“One of the great expectations is that we can actually have a financing mechanism that will help increase and overcome issues related to the vulnerability of African countries, which Angola is part of,” said the Secretary of State for Biodiversity and Conservation Areas of the Ministry of the Environment.
The hope is that this will allow Angola to receive “financing for issues related to drought, the southern part of the country and the continuity of the structural projects that have been initiated, since the country is already part of the energy transition component,” added Paula Coelho.
The minister said that Angolan representatives will participate in round tables on energy, financing, water and pollution issues.
Paula Coelho highlighted that climate change in Angola has left the population vulnerable, with the effects of drought, dry soils and the need to dredge rivers.
The Secretary of State stressed that the country has continued its waste collection and tree planting campaigns to mitigate the effects of climate change.
The 29th United Nations Climate Change Conference (COP29), which will take place between 11 and 22 November, is considered crucial to achieving commitments to reduce emissions by 2030 and to increasing climate finance.
The summit, which will bring together representatives from 197 countries and the European Union in Baku, the capital of Azerbaijan, is seen by several environmental organisations, including the Portuguese organisation Zero, as “a crucial moment for governments to commit to halving emissions by 2030, increasing climate finance and accelerating action ahead of COP30”, which is scheduled to take place in Brazil in 2025.
The agenda will include issues such as the New Quantified Collective Target (NCQG), after governments set a budget of US$100 billion per year at COP 21 in Paris in 2015. Last year, at COP28 in Dubai, a decision was made to begin negotiations this year in Baku to reach more ambitious budgets for mitigating the impacts of climate change.
The global assessment of progress since the Paris Agreement on emissions reductions, reached at COP21, will also be on the table.
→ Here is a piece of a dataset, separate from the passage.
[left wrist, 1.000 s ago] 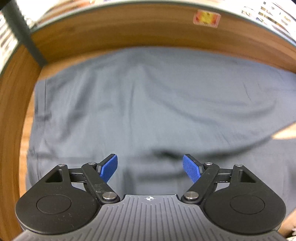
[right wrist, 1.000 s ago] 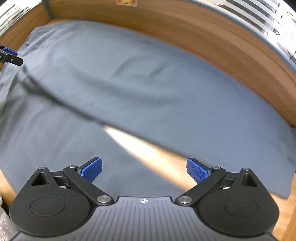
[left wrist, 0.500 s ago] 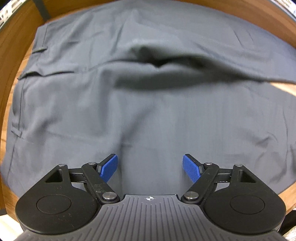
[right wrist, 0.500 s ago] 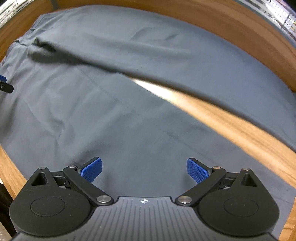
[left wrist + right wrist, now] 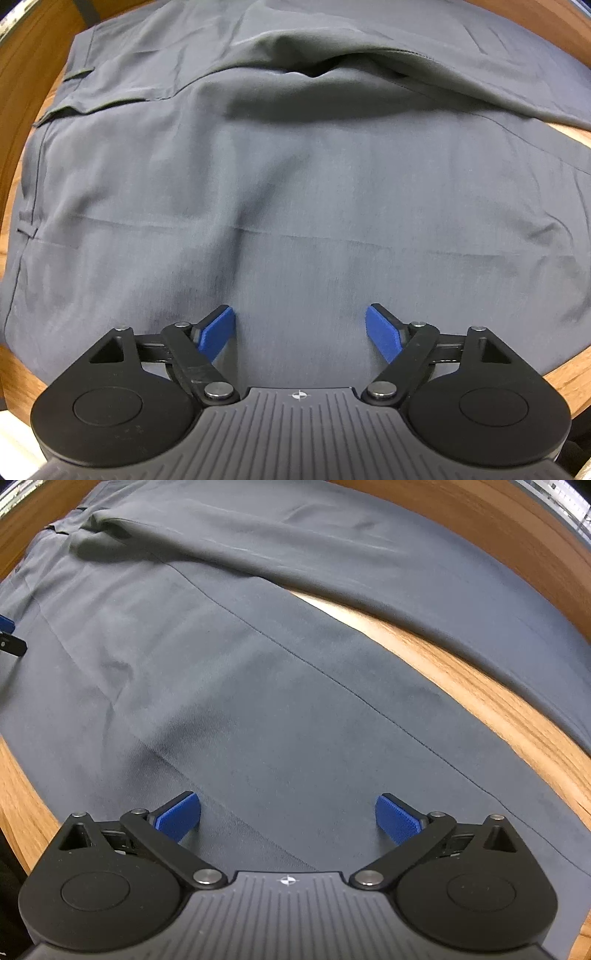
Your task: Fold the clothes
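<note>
1. A pair of dark grey woven trousers [image 5: 295, 192] lies spread flat on a brown wood-grain worktop [image 5: 491, 701], covering most of it in both wrist views.
2. Left wrist view: the waistband end with a belt loop and pocket edge sits at the left; a raised fold of cloth crosses the upper part and casts a shadow beneath it.
3. Right wrist view: the two legs run away toward the right, apart from each other, with a wedge of bare wood showing between them. A long seam runs diagonally down the nearer leg.
4. The left gripper [image 5: 300, 330], black with blue pads, points steeply down over the nearer leg. Its fingers [image 5: 218, 332] stand wide apart and are opening; flat cloth lies below the gap, and the pads press on nothing.
5. The right gripper [image 5: 288, 818], same build, hangs over the nearer leg further along. Its fingers [image 5: 397, 818] are spread wide, nothing clamped between them; whether the tips touch the cloth cannot be told.
6. One blue-padded tip of the left gripper shows at the left edge of the right wrist view, above the cloth.
7. Shallow creases mark the cloth in both views.
</note>
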`<state>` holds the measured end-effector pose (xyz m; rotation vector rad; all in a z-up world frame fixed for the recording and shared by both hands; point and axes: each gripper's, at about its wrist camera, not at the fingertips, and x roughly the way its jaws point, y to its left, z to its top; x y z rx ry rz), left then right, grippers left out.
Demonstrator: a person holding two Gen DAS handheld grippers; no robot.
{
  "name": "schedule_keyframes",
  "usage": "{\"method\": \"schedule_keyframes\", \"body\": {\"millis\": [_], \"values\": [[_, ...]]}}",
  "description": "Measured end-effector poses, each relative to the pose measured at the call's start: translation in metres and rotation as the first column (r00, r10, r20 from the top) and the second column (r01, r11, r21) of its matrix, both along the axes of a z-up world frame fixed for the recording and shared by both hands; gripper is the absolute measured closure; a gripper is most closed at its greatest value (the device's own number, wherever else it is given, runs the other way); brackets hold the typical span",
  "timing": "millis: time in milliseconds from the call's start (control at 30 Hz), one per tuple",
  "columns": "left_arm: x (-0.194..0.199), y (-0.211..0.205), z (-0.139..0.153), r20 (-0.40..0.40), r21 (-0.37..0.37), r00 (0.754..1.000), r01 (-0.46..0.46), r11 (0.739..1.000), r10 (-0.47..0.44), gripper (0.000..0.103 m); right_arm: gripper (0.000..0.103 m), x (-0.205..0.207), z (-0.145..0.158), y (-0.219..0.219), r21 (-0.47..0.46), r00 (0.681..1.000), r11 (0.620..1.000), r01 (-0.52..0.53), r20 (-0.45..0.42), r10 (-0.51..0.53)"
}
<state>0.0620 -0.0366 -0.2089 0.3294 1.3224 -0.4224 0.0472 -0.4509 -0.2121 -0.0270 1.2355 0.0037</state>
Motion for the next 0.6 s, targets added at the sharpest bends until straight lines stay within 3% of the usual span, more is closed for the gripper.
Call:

It is expected that Baku will adopt decisions that will ensure that the results of this first assessment are implemented and that all countries will present their plans.
In terms of adaptation, COP29 will also be an opportunity for countries and political and economic blocs to reach an agreement to operationalize their respective plans and the Global Adaptation Goal (GGA) by 2025.
Also on the agenda is the full operationalization of the Loss and Damage Response Fund (LDRF), which aims to support the least developed countries and to which Portugal has committed five million euros.
COP29 will be marked by the absence of the presidents of the United States and Brazil, as well as the president of the European Commission, Úrsula von der Leyen, among the leaders of several countries that traditionally participate in the negotiations.